━━━━━ Data provided

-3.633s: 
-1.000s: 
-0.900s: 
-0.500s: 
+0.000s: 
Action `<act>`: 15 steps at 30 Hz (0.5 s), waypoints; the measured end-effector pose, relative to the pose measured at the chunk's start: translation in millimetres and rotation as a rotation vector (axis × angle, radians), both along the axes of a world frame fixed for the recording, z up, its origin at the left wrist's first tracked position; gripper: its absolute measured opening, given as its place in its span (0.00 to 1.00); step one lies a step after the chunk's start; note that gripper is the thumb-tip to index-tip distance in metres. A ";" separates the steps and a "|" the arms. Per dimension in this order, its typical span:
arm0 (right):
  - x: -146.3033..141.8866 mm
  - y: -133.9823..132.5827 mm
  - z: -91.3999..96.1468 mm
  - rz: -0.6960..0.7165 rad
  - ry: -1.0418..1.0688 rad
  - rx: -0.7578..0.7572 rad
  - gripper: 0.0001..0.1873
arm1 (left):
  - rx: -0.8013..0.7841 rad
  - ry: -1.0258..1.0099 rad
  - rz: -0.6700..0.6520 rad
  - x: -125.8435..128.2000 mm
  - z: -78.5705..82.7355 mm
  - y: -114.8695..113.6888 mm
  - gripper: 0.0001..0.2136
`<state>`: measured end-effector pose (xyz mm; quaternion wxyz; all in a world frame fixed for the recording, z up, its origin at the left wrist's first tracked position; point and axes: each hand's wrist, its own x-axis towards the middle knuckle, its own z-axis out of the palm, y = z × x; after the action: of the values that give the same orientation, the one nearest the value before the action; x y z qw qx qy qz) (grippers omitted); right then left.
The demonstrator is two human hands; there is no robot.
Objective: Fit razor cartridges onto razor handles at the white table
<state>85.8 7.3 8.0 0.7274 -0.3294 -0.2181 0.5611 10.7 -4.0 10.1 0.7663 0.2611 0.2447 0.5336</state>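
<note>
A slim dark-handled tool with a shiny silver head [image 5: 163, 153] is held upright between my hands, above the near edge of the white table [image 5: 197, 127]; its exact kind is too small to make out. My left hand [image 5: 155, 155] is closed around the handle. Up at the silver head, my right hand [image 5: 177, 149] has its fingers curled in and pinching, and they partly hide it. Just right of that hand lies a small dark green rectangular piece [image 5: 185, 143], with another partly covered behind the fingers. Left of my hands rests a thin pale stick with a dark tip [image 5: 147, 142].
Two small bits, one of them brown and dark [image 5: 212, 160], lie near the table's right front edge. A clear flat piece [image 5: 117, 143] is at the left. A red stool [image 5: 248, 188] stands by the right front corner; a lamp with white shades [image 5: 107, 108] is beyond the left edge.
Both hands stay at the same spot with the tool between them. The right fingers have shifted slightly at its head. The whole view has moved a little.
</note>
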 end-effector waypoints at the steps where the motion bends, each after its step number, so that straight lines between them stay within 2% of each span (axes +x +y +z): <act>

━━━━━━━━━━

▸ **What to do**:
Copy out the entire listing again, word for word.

▸ **Reply to the task**:
-3.633s: 
-1.000s: 
-0.900s: 
-0.500s: 
+0.000s: 
Action `<act>`: 15 steps at 30 Hz (0.5 s), waypoints; the measured end-effector pose, relative to the pose measured at the chunk's start: translation in millimetres and rotation as a rotation vector (axis × angle, radians), both along the axes of a world frame fixed for the recording, z up, its origin at the left wrist's first tracked position; gripper: its absolute measured opening, given as its place in its span (0.00 to 1.00); step one lies a step after the chunk's start; note that gripper is the thumb-tip to index-tip distance in metres. A ";" separates the steps and a "|" the arms. Per dimension in this order, its typical span:
arm0 (right):
  - x: -146.3033..141.8866 mm
  - y: -133.9823..132.5827 mm
  - z: -91.3999..96.1468 mm
  - rz: -0.6960..0.7165 rad
  - ry: -1.0418..1.0688 rad
  - rx: -0.7578..0.7572 rad
  - gripper: 0.0001..0.1873
arm1 (left):
  - rx: -0.8013..0.7841 rad
  - ry: -1.0258..1.0099 rad
  - rz: -0.6700..0.6520 rad
  - x: -125.8435..128.2000 mm
  - z: -78.5705..82.7355 mm
  - y: -114.8695..113.6888 mm
  - gripper: 0.0001..0.2136
`<state>`: measured end-effector pose (xyz mm; quaternion wxyz; all in a world frame fixed for the recording, z up, its origin at the left wrist's first tracked position; point and axes: each hand's wrist, its own x-axis towards the middle knuckle, its own z-axis out of the palm, y = z × x; after the action: of the values that give the same orientation, the one nearest the value before the action; x y z qw qx qy qz) (grippers omitted); right then left.
The demonstrator is two human hands; there is no robot.
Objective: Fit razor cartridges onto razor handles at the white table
<state>85.8 7.3 8.0 0.7274 -0.3294 -0.2181 0.5611 10.7 -4.0 10.1 0.7663 0.2611 0.2447 0.5336</state>
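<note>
A slim dark-handled tool with a shiny silver head [image 5: 163, 153] is held upright between my hands, above the near edge of the white table [image 5: 197, 127]; its exact kind is too small to make out. My left hand [image 5: 155, 155] is closed around the handle. Up at the silver head, my right hand [image 5: 177, 149] has its fingers curled in and pinching, and they partly hide it. Just right of that hand lies a small dark green rectangular piece [image 5: 185, 143], with another partly covered behind the fingers. Left of my hands rests a thin pale stick with a dark tip [image 5: 147, 142].
Two small bits, one of them brown and dark [image 5: 212, 160], lie near the table's right front edge. A clear flat piece [image 5: 117, 143] is at the left. A red stool [image 5: 248, 188] stands by the right front corner; a lamp with white shades [image 5: 107, 108] is beyond the left edge.
Both hands stay at the same spot with the tool between them. The right fingers have shifted slightly at its head. The whole view has moved a little.
</note>
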 end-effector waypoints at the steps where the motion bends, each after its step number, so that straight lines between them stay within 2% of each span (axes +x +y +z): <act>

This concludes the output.